#### [To do]
Please write out only the lines running from the one with "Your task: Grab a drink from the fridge" through the last line of the listing, each exactly as given.

#### [Records for the exercise]
----

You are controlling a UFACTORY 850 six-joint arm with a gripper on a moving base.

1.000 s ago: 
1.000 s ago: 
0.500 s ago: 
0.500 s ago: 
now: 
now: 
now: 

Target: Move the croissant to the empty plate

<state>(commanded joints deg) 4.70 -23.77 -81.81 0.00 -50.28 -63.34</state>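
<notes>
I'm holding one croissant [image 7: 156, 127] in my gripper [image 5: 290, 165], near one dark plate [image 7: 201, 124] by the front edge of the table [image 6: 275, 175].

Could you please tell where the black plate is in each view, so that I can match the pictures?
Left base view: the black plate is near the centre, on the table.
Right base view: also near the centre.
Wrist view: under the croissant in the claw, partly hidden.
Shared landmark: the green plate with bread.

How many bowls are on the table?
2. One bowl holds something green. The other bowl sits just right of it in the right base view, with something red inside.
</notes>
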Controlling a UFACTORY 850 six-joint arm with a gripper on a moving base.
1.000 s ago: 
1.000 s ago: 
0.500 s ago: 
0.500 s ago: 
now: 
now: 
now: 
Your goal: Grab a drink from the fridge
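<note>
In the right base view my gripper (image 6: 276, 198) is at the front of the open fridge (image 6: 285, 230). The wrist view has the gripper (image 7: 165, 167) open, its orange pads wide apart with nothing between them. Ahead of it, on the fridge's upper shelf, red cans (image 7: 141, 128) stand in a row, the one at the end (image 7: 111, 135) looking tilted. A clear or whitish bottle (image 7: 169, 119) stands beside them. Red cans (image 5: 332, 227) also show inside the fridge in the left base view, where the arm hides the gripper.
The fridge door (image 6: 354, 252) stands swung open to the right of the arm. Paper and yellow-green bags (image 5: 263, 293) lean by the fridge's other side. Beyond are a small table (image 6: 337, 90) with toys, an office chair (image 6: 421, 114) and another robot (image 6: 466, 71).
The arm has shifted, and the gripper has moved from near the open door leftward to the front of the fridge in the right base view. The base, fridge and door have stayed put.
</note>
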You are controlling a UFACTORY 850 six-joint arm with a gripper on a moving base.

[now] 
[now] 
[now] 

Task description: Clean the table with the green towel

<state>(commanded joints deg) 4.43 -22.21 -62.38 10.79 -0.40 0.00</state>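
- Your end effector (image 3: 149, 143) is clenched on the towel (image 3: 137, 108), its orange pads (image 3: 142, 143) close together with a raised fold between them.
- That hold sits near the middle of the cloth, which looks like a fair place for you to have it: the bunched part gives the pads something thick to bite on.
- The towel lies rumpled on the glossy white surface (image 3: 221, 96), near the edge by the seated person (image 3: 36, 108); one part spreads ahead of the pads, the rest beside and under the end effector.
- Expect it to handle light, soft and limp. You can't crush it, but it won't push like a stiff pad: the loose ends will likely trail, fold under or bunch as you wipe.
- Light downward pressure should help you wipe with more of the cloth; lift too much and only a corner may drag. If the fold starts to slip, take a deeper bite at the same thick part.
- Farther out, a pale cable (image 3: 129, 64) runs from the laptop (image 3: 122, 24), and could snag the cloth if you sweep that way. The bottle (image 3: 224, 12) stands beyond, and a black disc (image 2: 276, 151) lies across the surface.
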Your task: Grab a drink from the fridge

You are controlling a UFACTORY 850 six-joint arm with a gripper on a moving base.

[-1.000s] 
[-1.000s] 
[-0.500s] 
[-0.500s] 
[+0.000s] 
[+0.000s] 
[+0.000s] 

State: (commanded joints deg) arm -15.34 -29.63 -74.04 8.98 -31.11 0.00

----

#### [Answer box]
Your task: Grab a drink from the fridge

You are controlling a UFACTORY 850 six-joint arm with a gripper on a moving base.

[-1.000s] 
[-1.000s] 
[-0.500s] 
[-0.500s] 
[+0.000s] 
[+0.000s] 
[+0.000s] 

State: (commanded joints deg) arm -15.34 -29.63 -74.04 8.98 -31.11 0.00

The output requires no further additions.